Tell your family members, your friends, your neighbors, that God loves them. He wants to have a personal relationship with all of us. There is nothing like it. I am proud and humbled that I have placed my life in his capable hands. No matter what. I feel a natural sense of wanting to protect my loved ones and will do all I can, as long as I am able. But I am not afraid, because I am not alone. God has given me, us, a job to do. Change is coming, so it’s time to get busy.

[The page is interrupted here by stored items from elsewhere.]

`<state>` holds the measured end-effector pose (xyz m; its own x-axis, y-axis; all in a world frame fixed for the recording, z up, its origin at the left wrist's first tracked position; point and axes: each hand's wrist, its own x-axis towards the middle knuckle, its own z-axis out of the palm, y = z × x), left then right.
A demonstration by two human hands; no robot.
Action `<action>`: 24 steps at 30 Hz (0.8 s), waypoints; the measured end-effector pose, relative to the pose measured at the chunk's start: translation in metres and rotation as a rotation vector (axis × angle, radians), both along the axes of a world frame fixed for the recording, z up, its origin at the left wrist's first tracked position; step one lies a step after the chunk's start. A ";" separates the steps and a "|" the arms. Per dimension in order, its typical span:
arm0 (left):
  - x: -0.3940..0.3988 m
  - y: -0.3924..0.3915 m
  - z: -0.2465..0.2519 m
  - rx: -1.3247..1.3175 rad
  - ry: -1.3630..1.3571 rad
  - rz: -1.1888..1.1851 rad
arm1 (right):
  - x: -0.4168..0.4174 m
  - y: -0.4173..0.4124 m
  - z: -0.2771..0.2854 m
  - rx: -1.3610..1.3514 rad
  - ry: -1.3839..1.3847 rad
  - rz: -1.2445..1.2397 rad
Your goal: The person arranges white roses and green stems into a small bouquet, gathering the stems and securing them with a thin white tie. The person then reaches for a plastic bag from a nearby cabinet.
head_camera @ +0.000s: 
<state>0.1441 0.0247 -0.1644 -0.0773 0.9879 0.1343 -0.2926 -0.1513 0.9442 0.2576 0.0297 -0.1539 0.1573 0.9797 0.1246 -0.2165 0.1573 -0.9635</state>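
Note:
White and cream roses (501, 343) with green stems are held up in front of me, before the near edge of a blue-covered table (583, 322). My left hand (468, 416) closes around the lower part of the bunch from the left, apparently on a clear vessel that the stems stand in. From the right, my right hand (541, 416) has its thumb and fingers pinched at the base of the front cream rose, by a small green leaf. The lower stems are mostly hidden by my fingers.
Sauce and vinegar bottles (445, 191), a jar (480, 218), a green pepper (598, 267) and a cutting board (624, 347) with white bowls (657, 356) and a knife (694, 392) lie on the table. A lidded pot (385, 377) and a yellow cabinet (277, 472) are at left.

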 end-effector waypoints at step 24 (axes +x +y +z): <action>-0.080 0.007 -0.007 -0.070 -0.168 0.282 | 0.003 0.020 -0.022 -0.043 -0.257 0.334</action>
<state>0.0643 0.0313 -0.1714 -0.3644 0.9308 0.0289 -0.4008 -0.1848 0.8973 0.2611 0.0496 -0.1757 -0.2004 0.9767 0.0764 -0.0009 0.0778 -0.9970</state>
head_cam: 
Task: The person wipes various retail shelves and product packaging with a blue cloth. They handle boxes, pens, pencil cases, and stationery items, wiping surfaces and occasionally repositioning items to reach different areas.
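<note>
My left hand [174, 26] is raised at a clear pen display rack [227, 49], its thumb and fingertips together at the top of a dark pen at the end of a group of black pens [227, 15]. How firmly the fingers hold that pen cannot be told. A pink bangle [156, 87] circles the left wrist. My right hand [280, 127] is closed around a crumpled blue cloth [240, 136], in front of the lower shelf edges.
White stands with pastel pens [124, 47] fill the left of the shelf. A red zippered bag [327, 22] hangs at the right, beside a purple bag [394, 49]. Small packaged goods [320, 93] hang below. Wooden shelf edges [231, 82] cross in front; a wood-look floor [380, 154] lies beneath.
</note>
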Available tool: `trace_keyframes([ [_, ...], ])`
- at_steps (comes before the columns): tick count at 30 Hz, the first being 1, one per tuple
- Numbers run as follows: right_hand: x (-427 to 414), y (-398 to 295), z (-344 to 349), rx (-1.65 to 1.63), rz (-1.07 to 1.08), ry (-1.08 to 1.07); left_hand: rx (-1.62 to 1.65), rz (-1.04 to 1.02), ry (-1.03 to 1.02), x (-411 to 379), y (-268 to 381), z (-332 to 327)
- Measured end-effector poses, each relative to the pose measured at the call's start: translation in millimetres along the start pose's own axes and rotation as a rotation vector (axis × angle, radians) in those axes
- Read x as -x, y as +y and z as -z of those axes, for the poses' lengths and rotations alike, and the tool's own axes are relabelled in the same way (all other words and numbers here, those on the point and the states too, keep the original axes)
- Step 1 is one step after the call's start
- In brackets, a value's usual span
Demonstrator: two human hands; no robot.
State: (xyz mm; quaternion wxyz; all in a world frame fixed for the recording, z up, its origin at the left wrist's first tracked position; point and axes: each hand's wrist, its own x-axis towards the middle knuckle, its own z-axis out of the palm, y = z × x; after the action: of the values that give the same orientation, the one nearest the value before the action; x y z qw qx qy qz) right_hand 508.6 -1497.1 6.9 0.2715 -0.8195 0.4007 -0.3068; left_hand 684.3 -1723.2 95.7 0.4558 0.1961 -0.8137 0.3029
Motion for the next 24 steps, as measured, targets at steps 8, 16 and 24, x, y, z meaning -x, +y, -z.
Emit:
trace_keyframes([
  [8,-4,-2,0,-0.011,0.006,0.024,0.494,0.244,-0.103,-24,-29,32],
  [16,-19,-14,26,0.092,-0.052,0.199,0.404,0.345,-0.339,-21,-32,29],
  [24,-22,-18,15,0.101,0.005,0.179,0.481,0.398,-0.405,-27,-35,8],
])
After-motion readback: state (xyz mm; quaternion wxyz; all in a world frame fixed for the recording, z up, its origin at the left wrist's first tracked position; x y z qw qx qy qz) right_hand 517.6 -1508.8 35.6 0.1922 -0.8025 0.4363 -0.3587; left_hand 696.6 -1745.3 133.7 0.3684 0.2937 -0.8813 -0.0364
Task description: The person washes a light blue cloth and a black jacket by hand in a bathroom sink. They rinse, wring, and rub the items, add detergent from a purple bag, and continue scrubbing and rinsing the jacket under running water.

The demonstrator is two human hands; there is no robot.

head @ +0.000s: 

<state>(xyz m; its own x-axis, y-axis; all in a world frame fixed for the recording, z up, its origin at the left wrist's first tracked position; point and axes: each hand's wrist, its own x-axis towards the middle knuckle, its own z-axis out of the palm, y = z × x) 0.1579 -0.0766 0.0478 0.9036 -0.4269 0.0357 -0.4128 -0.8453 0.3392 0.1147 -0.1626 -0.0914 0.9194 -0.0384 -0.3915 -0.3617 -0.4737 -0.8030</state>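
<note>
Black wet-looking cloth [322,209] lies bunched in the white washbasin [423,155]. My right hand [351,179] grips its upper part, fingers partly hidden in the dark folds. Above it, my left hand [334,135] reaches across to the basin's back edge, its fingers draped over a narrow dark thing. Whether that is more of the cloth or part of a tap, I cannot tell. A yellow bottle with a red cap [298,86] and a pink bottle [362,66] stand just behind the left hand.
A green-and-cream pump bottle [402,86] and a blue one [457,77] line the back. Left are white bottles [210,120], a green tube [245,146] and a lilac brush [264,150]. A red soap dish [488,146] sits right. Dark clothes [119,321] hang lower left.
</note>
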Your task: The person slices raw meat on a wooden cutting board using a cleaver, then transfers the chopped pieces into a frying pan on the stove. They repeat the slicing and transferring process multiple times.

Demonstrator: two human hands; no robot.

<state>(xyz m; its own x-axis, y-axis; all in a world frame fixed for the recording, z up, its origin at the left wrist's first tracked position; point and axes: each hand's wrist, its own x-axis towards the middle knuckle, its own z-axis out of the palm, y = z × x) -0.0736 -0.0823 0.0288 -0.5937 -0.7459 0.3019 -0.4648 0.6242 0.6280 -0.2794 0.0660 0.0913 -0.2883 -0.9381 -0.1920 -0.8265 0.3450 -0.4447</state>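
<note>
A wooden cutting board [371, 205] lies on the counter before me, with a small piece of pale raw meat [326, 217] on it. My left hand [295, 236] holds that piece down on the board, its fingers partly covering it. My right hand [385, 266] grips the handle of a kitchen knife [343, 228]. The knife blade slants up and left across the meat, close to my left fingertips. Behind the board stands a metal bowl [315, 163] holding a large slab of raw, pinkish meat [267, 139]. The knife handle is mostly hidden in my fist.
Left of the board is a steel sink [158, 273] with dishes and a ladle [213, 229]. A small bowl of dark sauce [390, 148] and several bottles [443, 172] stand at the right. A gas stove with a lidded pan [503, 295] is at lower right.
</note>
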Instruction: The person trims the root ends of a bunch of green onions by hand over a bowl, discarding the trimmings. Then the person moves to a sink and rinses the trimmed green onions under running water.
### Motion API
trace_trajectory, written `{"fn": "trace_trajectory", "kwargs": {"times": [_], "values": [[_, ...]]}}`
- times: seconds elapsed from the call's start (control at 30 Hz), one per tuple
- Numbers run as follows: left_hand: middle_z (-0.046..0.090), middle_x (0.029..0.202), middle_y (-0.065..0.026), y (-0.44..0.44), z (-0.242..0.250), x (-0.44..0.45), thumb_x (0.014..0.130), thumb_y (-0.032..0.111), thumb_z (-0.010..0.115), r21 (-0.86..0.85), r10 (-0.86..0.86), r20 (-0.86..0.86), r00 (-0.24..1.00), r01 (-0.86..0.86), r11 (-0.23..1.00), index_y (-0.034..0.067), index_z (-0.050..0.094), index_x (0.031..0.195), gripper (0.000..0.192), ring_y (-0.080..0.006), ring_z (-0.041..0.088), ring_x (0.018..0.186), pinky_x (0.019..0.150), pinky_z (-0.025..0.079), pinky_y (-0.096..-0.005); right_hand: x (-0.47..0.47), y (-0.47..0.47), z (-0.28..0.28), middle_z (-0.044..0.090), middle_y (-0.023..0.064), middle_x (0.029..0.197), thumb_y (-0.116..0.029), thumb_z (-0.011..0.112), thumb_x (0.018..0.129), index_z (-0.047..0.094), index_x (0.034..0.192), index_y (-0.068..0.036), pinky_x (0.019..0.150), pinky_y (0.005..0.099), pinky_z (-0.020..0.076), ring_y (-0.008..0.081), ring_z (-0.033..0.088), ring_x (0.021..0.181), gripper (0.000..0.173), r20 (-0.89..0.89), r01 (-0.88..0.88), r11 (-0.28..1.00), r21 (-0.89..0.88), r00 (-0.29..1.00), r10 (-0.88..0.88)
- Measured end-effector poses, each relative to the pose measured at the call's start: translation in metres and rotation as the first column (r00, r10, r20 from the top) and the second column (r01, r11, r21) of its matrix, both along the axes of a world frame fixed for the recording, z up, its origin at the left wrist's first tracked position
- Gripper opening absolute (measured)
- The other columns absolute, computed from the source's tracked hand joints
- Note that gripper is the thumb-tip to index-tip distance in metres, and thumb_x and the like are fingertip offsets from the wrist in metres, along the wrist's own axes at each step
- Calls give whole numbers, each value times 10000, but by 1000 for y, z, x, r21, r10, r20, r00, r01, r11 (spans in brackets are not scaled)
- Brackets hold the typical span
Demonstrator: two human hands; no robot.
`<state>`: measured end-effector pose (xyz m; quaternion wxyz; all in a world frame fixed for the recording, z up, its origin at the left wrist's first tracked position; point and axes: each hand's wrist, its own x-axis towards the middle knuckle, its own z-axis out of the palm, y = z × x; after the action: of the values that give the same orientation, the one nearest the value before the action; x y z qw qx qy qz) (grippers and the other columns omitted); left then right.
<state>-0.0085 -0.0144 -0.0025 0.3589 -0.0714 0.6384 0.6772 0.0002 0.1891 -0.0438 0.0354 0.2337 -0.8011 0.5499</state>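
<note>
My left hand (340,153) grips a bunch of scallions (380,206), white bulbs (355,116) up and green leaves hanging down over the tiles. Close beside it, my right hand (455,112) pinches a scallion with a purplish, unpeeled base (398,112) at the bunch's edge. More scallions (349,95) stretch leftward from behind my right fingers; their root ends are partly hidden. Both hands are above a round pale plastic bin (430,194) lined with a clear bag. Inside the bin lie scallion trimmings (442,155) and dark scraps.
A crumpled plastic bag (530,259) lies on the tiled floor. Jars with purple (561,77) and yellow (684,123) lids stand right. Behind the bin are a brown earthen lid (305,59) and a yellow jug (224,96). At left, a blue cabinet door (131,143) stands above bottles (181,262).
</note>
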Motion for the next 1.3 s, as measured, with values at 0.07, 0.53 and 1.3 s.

“Now then, we are ambassadors for Christ, as though God were pleading through us:
We implore you on Christ’s behalf, be reconciled to God. For He made Him who knew no sin to be sin for us, that we might become the righteousness of God in Him.”
(2 Corinthians 5:20-21)
Finally, there is one personal testimony I want to share with you. If you have followed my story, you know I recently divorced and I’m raising my grandsons, virtually alone. I have been carrying a lot of anger and animosity toward my ex-husband for a very long time. I know what scriptures say about these things, but it isn’t the easiest feat to end a marriage of thirty-one years without a little fall-out. But as always, God is faithful to see me through the tough spots.
Earlier this week, I dropped the boys off to stay with their great grandparents, my ex-husband’s parents, for a few days during spring break. I don’t know if it was a result of seeing my ex-in-laws, but I do know it was a God thing. I realized as the week progressed that I was no longer mad at my ex-husband. All the anger, the resentment, gone. Don’t get me wrong… I will never forget the hurt, but anger no longer has a hold over me. I am free, and I am doing just fine. God is my refuge and my strength. Always.